• **To do**
Taking the data below, please print only the lines from the line holding "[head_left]" to the line holding "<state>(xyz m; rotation", inclusive, with pictures omitted.

• **Provided material**

------------------------------------

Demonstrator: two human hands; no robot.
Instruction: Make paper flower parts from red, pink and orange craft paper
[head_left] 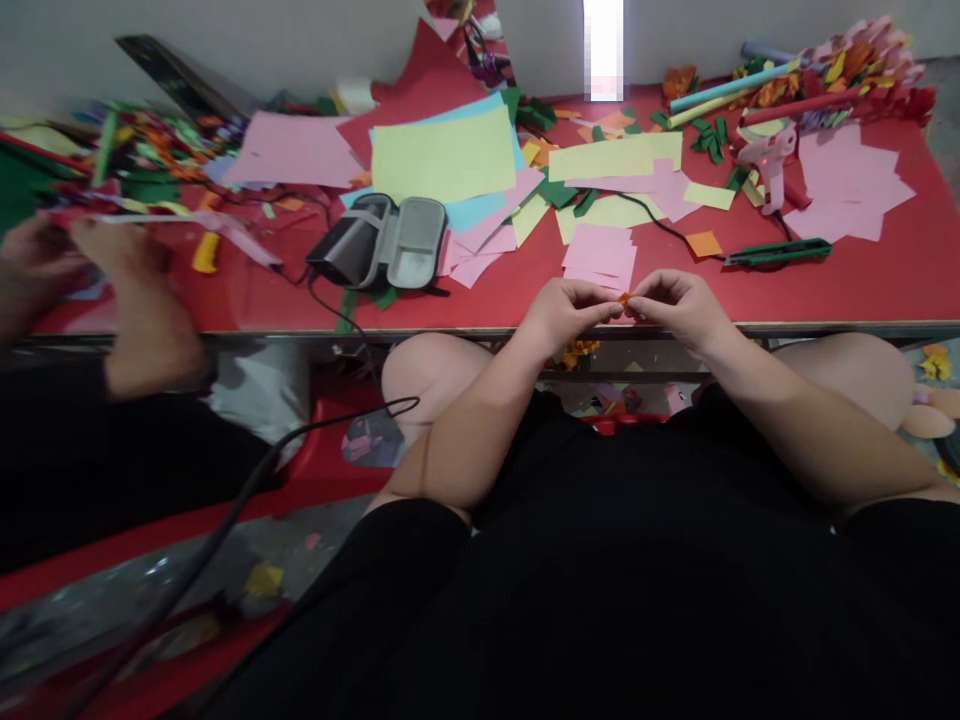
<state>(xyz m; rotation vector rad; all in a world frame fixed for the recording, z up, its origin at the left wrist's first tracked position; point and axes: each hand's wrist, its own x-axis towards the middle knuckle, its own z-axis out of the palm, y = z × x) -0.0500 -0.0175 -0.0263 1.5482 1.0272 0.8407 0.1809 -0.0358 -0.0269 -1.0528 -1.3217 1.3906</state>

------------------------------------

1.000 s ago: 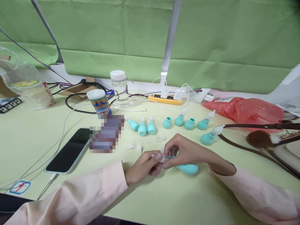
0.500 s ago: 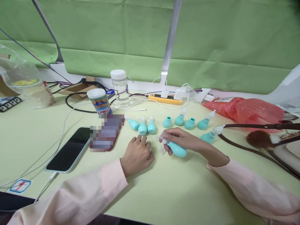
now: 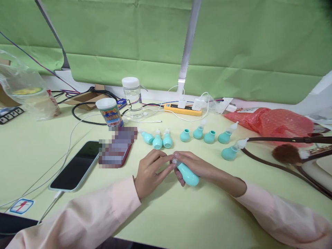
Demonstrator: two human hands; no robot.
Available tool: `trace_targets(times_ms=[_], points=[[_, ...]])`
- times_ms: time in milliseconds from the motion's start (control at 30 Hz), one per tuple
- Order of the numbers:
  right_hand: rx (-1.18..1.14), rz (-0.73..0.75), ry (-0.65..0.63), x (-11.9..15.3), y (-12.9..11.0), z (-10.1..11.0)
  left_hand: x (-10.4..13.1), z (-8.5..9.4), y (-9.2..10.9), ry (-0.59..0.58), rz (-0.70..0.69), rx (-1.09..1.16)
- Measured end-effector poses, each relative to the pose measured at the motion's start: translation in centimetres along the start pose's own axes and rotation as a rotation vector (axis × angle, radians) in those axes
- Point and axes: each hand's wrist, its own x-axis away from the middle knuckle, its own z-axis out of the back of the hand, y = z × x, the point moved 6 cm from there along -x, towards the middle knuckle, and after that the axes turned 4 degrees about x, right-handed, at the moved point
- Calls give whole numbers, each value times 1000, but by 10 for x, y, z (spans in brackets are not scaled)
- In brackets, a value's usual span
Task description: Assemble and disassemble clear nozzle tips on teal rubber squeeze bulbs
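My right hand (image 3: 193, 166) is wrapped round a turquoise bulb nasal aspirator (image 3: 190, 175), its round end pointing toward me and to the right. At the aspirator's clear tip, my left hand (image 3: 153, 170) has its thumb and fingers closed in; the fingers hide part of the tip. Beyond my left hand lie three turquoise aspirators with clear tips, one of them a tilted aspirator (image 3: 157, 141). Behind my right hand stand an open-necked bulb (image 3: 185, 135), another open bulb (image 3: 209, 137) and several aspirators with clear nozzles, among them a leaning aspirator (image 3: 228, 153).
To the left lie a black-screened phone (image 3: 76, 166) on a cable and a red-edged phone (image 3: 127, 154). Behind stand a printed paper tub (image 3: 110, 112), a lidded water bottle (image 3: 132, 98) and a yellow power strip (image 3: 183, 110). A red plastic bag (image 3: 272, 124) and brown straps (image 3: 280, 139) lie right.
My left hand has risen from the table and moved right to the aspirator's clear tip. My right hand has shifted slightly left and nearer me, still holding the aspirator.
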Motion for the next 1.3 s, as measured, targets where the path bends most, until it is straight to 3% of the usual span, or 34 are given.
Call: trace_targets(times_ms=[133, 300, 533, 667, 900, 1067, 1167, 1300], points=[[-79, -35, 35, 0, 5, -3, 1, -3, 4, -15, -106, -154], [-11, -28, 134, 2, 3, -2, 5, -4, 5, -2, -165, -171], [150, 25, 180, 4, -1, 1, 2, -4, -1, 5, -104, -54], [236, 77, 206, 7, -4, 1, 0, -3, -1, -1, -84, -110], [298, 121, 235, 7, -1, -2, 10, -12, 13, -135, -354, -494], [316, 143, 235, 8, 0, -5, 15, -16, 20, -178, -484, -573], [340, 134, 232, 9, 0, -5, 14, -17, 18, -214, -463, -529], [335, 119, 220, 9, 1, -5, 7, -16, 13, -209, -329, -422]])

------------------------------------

• **Result of this task**
[head_left] 
<state>(xyz m; rotation vector rad; all in a world frame fixed for the recording, z up, its origin at the left wrist's first tracked position; point and axes: each hand's wrist, its own x-axis towards the middle knuckle, its own z-axis out of the palm, y = z × x) -0.0500 -0.0175 -0.0263 1.5482 1.0272 0.8407 0.1809 -0.0358 -0.0269 -1.0528 -1.3217 1.3906</state>

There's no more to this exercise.